Head and neck tumors, squamous cell cancer, concurrent chemoradiotherapy, prognostic factors

INTRODUCTION

Head and neck (HN) squamous cell carcinoma (SCC) is the seventh most common malignancy (1). There are 550,000 patients diagnosed with HN tumors (HNTs) worldwide each year; 300,000 of these patients lose their lives. Around 90% of all HNTs are SCC (2). The disease most commonly occurs as SCC that spreads from the mucosal lining of the upper respiratory-digestive tract, typically in the oral cavity, larynx, or pharynx (3). The disease is highly correlated with standard of living. The incidence increases as alcohol and/or cigarette consumption increases. Sixty percent of patients with HNT test positive for human papilloma virus (4).

A multidisciplinary approach is important to decide on treatment. The choice of treatment is based on histopathological features, tumor localization, and patient-related factors. Especially in its early stages, radiotherapy (RT) and surgery, alone or in combination, can eliminate regional disease (3). In terms of survival, there is no difference between these two methods (5).

SCC HNT with stage 3-4 are at high risk for regional recurrence and distant metastasis. Usually, combined treatment modalities are used. Treatment modalities include surgery, RT and chemotherapy (CT). Generally, RT is used after surgery or definitively, with or without CT. CT can be used as an induction. Surgery and/or RT following induction CT, definitive chemoradiotherapy (CRT), or postoperative therapy have been shown to improve local control and survival (6, 7).

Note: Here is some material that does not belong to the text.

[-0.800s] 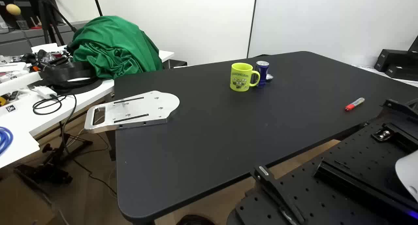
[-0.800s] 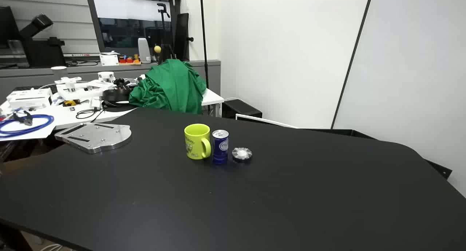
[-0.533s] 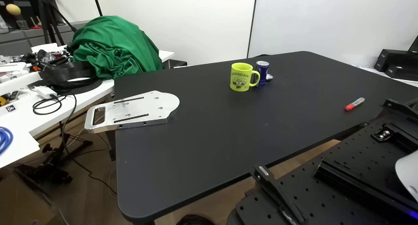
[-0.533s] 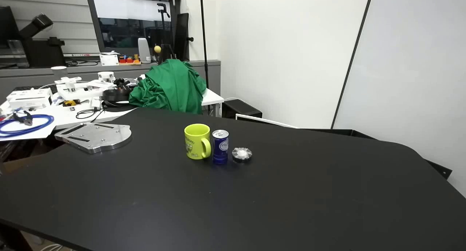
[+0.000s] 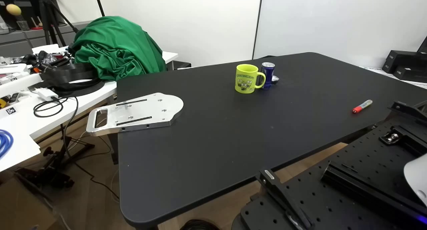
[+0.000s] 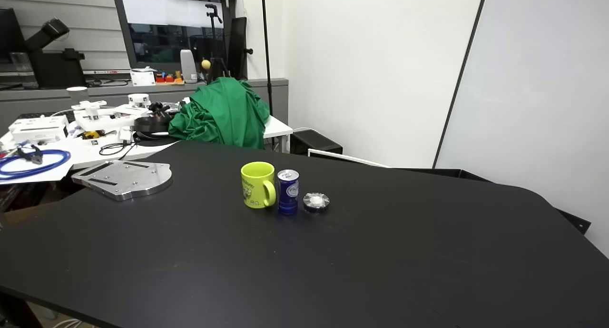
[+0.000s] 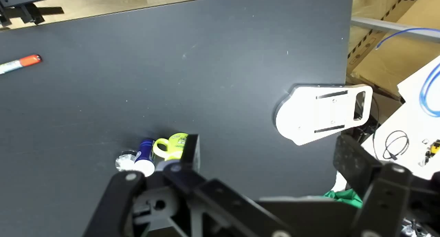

In this study, we aimed to evaluate the prognostic factors of squamous cell HN cancers, which were treated with adjuvant or definitive RT and/or CRT in our clinic.

METHODS

This study was approved by the Clinical Research Ethics Committee of the University of Health Sciences Türkiye, Bakırköy Dr. Sadi Konuk Training and Research Hospital (approval no: 2022-09, date: 09.05.2022).

A total of 78 patients diagnosed with HN cancer, who were treated in our clinic between February 2017 and May 2021, were included in the study. This is a retrospective study, and all participants provided written informed consent.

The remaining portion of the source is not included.